* [Your goal]: Copy the data that follows exactly as it is, excluding all pictures.

_ _ _ _ _ _ _

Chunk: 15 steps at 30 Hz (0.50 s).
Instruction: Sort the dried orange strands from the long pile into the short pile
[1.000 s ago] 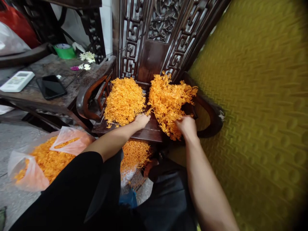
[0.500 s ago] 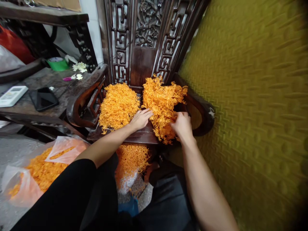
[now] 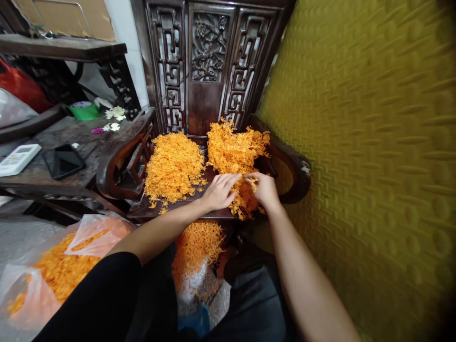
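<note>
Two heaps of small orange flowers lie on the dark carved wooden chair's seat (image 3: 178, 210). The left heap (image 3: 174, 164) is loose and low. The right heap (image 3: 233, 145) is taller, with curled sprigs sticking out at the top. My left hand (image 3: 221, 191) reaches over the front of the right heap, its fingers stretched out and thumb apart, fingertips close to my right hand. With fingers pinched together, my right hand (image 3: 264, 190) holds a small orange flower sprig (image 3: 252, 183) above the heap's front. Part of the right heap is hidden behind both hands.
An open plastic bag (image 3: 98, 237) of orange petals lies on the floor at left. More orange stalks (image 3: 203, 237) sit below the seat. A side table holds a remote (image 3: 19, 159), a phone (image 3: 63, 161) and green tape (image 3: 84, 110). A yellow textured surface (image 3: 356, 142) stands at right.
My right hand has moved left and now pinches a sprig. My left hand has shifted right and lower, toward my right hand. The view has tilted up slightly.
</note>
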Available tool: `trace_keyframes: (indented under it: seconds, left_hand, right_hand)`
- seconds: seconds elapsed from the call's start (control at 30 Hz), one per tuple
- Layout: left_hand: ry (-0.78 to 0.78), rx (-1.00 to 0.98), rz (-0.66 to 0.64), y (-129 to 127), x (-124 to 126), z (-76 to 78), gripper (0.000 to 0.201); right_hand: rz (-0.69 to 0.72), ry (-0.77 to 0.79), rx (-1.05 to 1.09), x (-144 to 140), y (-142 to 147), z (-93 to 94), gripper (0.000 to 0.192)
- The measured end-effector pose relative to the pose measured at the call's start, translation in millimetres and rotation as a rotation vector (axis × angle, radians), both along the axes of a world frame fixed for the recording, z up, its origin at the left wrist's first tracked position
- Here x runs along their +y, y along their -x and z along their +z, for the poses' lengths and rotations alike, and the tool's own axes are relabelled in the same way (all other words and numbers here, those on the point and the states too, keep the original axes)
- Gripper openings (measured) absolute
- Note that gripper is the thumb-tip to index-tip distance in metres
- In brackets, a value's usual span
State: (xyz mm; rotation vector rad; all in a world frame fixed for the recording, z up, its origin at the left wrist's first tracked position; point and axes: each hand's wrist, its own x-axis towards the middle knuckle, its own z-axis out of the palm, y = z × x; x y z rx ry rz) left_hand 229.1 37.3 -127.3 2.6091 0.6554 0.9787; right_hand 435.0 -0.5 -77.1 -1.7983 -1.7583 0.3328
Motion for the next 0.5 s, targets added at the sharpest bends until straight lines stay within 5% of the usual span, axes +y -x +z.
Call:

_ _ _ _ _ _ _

* [Solution]:
Chunk: 15 steps at 30 Hz (0.50 s).
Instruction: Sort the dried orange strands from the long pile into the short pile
[1.000 s ago] 
[0.500 s ago] 
[now] 
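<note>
Two heaps of small orange flowers lie on the dark carved wooden chair's seat (image 3: 178, 210). The left heap (image 3: 174, 164) is loose and low. The right heap (image 3: 233, 145) is taller, with curled sprigs sticking out at the top. My left hand (image 3: 221, 191) reaches over the front of the right heap, its fingers stretched out and thumb apart, fingertips close to my right hand. With fingers pinched together, my right hand (image 3: 264, 190) holds a small orange flower sprig (image 3: 252, 183) above the heap's front. Part of the right heap is hidden behind both hands.
An open plastic bag (image 3: 98, 237) of orange petals lies on the floor at left. More orange stalks (image 3: 203, 237) sit below the seat. A side table holds a remote (image 3: 19, 159), a phone (image 3: 63, 161) and green tape (image 3: 84, 110). A yellow textured surface (image 3: 356, 142) stands at right.
My right hand has moved left and now pinches a sprig. My left hand has shifted right and lower, toward my right hand. The view has tilted up slightly.
</note>
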Available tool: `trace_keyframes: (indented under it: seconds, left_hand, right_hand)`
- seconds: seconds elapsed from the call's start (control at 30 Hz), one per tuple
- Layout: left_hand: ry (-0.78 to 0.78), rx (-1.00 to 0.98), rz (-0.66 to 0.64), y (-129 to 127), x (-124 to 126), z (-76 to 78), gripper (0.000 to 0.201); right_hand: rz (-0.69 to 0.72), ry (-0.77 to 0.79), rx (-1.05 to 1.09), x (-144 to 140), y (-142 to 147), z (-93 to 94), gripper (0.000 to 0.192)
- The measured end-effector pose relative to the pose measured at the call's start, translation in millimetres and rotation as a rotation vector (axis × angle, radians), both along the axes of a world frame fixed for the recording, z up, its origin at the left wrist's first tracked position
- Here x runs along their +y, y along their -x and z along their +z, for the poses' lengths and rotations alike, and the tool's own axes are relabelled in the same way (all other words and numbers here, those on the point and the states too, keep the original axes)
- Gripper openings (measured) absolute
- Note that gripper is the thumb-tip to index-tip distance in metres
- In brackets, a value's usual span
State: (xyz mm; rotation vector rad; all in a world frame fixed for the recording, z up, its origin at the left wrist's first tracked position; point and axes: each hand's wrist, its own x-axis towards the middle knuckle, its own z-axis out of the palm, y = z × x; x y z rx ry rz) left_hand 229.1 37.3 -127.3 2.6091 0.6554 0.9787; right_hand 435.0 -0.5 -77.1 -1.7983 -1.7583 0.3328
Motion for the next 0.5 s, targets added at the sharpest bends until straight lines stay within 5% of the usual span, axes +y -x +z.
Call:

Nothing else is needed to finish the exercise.